A ‘caixa de pandora’ no Amazonas: aumento de epidemias e risco de novas pandemias

Estudos indicam que uma nova pandemia pode surgir na Amazônia devido à saltos zoonóticos propiciados pela degradação ambiental e desmatamento. (Divulgação)
Lucas Ferrante – Especial para Revista Cenarium**

MANAUS – O estudo publicado no periódico científico Journal of Racial and Ethnic Health Disparities apontou que o desmatamento no trecho do meio da rodovia BR-319 tem gerado um aumento de casos de malária, o que é um bioindicador de como a degradação ambiental, já gerada pela rodovia BR-319, pode propiciar uma nova pandemia. Em um estudo publicado em 2020 no periódico Land Use Policy, que avaliou o impacto da rodovia sobre os povos indígenas, foi apontado que a pavimentação de outras rodovias na Amazônia também foi acompanhada do aumento de endemias, como a malária.
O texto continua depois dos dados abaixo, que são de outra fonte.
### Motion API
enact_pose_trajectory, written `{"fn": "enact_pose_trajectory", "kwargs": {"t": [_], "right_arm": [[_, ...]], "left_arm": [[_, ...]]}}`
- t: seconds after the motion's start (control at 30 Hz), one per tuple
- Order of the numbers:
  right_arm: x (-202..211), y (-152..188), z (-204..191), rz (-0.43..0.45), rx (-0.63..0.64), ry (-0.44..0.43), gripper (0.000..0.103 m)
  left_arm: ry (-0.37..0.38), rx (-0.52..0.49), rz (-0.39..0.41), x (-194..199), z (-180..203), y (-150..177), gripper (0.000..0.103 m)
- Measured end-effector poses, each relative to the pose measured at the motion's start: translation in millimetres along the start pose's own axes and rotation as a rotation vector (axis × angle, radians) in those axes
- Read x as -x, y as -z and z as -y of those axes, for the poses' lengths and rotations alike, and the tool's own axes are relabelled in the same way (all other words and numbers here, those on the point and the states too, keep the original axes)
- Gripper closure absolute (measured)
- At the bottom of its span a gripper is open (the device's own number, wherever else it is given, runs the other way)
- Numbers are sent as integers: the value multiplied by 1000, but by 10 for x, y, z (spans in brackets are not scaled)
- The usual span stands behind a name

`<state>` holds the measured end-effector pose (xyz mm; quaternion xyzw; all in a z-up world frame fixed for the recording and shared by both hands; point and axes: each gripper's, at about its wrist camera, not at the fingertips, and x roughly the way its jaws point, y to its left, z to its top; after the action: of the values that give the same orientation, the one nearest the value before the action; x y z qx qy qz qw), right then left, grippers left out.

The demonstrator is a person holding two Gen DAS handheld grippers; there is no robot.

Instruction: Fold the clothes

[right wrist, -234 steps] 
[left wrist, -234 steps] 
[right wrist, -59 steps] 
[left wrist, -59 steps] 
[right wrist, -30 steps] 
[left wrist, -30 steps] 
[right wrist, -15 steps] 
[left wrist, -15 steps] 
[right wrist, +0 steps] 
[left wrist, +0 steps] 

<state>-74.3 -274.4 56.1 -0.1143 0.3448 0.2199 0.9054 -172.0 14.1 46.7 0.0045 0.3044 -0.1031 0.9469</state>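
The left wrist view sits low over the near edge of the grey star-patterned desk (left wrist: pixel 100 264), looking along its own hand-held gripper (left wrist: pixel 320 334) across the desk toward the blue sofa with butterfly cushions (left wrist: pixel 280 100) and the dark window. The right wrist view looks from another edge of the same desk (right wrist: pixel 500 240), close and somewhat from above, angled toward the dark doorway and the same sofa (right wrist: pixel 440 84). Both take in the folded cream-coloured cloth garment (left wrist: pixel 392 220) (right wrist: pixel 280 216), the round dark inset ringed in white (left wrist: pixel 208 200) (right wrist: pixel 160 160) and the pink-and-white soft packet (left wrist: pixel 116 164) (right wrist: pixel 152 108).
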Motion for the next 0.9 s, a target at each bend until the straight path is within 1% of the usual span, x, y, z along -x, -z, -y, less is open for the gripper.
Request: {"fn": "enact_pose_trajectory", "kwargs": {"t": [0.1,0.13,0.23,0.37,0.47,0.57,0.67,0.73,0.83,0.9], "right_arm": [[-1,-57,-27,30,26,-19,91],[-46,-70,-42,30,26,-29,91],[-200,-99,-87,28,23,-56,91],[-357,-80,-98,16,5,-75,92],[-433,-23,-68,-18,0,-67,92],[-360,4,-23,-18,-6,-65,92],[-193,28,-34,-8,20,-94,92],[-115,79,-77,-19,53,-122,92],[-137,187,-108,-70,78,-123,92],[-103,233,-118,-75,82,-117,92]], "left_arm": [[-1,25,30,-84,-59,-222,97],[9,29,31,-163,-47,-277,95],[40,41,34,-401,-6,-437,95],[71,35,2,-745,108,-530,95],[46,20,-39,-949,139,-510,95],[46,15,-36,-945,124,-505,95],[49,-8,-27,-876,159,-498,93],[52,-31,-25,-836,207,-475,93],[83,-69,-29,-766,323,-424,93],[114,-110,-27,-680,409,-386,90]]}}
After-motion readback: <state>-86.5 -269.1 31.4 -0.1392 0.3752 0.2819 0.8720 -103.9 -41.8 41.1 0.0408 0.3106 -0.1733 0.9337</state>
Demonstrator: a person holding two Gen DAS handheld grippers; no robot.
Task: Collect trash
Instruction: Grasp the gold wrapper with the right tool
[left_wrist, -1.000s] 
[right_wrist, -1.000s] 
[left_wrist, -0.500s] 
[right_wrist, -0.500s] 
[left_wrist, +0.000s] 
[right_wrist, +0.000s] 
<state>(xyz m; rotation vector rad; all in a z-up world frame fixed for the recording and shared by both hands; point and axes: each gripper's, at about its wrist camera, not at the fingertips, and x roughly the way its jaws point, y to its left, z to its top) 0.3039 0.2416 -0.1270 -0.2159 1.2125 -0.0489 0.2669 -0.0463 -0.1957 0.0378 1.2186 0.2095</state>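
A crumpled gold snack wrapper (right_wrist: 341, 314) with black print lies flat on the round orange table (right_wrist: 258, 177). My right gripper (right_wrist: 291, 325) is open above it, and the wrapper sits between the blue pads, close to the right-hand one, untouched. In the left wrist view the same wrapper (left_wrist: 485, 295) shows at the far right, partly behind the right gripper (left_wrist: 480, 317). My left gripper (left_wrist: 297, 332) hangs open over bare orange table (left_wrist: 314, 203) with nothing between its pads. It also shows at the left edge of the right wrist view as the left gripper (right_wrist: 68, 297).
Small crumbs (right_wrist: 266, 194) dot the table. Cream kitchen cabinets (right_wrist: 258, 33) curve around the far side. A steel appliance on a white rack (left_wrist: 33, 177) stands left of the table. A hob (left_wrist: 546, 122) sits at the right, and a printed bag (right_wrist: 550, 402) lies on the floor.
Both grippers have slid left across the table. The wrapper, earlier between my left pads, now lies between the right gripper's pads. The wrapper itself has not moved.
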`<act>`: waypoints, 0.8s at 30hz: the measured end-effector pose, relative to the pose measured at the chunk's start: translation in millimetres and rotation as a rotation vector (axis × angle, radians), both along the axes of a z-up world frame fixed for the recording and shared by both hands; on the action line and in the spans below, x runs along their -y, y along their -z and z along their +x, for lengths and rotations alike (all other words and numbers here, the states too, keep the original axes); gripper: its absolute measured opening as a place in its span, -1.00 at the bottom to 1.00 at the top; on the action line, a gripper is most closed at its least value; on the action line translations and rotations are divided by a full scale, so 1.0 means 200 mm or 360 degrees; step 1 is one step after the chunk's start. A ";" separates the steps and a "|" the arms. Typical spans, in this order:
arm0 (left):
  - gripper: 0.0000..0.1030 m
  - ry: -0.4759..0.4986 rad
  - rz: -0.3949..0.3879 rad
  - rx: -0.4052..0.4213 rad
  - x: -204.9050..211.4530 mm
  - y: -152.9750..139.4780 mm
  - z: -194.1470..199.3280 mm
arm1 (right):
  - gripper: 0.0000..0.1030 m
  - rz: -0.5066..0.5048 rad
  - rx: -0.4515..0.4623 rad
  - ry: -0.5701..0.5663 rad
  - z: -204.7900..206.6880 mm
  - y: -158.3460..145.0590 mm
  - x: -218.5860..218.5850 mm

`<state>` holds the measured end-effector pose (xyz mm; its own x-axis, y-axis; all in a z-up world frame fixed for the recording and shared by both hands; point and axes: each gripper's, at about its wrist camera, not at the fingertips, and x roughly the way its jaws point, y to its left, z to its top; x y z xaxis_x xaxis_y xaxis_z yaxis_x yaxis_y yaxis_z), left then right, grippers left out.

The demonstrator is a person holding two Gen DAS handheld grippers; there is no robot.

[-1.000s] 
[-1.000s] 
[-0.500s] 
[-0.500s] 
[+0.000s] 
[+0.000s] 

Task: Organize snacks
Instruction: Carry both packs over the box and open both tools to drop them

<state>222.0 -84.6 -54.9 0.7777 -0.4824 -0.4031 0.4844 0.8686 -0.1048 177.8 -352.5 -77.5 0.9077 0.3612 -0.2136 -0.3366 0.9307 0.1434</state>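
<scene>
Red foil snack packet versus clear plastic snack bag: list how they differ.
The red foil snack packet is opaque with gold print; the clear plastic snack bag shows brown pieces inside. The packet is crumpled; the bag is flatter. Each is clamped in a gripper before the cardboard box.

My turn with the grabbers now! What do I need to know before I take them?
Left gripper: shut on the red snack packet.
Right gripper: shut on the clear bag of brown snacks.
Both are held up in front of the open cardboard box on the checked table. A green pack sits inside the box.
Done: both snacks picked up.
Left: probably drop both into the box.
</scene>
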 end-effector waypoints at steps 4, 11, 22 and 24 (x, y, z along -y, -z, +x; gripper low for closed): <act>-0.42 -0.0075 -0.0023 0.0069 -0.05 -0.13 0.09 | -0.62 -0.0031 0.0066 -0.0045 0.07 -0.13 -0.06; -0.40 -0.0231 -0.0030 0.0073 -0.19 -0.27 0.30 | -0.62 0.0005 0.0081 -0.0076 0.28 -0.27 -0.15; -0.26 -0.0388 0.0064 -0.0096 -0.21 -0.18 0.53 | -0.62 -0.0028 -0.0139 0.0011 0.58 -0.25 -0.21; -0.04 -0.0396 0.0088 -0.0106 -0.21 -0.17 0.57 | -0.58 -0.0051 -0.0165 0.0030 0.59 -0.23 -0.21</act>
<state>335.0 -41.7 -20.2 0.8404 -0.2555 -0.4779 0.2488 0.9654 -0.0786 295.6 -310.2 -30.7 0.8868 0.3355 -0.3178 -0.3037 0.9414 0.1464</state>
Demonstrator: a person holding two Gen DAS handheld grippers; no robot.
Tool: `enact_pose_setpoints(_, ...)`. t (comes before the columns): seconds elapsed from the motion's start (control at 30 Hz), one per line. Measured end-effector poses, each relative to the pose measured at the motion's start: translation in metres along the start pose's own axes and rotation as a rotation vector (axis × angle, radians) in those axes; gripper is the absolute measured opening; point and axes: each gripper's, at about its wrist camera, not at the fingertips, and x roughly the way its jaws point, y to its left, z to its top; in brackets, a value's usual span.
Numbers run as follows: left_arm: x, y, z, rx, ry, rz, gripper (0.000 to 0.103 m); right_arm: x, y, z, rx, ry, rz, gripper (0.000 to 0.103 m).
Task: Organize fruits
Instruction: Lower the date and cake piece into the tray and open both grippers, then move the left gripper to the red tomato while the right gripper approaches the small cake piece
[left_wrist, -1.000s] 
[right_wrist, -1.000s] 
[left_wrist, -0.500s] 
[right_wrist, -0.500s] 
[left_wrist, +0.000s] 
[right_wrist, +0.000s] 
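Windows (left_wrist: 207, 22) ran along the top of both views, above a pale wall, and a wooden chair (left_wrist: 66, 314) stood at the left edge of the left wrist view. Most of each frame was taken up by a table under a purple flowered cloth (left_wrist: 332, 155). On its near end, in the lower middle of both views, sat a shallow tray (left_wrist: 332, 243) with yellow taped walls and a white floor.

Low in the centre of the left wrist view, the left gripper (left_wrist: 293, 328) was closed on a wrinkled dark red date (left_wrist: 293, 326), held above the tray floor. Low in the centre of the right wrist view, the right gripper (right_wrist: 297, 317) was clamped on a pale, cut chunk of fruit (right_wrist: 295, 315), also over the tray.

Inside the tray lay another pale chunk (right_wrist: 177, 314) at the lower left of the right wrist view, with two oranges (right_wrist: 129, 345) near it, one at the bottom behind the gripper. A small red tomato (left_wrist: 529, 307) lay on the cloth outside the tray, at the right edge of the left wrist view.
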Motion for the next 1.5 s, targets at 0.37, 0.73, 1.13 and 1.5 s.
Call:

Além do aumento de casos de malária, o estudo científico publicado no Journal of Racial and Ethnic Health Disparities apontou o risco eminente de novas pandemias, propiciadas por saltos zoonóticos que podem ocorrer devido ao aumento de trafegabilidade da rodovia e desmatamento na região. Outros três estudos, publicados nos periódicos científicos Anais da Academia Brasileira de Ciências, Science Advances e Regional Environmental Change, indicam que uma nova pandemia pode surgir na Amazônia devido à saltos zoonóticos propiciados pela degradação ambiental e desmatamento.

O estudo na Science Advances, foi enfático em caracterizar o estado do Amazonas como um dos estados com maior risco de emersão de uma nova pandemia. As recomendações do estudo no Journal of Racial and Ethnic Health Disparities foram claras. “Nossos resultados também indicam que a reconstrução da Rodovia BR-319 aumentaria as disparidades na saúde pública e que apenas o projeto de manutenção da atual rodovia levou ao aumento do número de casos de doenças endêmicas, como a malária. A reconstrução da BR-319 também aumentaria o risco de saltos zoonóticos que poderiam dar origem a novas pandemias. Isso se soma aos muitos impactos que sugerem que as agências ambientais do Brasil fariam bem em interromper o projeto de reconstrução proposto”.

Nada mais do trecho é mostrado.